### Data extract
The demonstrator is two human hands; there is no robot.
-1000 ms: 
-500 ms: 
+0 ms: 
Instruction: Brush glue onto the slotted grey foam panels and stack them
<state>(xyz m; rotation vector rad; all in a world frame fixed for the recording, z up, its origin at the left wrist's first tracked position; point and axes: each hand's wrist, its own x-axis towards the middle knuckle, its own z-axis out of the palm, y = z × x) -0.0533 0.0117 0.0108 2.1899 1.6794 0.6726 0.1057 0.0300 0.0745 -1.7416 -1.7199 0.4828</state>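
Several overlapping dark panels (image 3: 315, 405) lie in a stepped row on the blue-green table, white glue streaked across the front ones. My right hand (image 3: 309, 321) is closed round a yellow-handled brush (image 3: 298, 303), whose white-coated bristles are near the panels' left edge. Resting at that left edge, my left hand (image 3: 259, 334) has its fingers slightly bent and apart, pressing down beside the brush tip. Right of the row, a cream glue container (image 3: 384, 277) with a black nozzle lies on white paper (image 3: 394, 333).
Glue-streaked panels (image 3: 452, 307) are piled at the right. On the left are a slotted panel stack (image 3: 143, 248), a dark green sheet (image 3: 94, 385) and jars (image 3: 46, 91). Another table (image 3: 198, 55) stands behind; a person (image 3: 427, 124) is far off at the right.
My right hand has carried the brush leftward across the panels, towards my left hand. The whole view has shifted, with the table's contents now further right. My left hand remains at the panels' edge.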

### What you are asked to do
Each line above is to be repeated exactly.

### Answer for this exercise
The demonstrator is two human hands; there is no robot.
-1000 ms: 
-500 ms: 
+0 ms: 
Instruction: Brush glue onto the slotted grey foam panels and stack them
<state>(xyz m; rotation vector rad; all in a world frame fixed for the recording, z up, its origin at the left wrist's first tracked position; point and axes: each hand's wrist, its own x-axis towards the middle knuckle, its own z-axis out of the palm, y = z × x) -0.0533 0.0117 0.0108 2.1899 1.6794 0.6726 0.1057 0.0300 0.0745 -1.7416 -1.7199 0.4828</state>
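Several overlapping dark panels (image 3: 315, 405) lie in a stepped row on the blue-green table, white glue streaked across the front ones. My right hand (image 3: 309, 321) is closed round a yellow-handled brush (image 3: 298, 303), whose white-coated bristles are near the panels' left edge. Resting at that left edge, my left hand (image 3: 259, 334) has its fingers slightly bent and apart, pressing down beside the brush tip. Right of the row, a cream glue container (image 3: 384, 277) with a black nozzle lies on white paper (image 3: 394, 333).
Glue-streaked panels (image 3: 452, 307) are piled at the right. On the left are a slotted panel stack (image 3: 143, 248), a dark green sheet (image 3: 94, 385) and jars (image 3: 46, 91). Another table (image 3: 198, 55) stands behind; a person (image 3: 427, 124) is far off at the right.
My right hand has carried the brush leftward across the panels, towards my left hand. The whole view has shifted, with the table's contents now further right. My left hand remains at the panels' edge.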

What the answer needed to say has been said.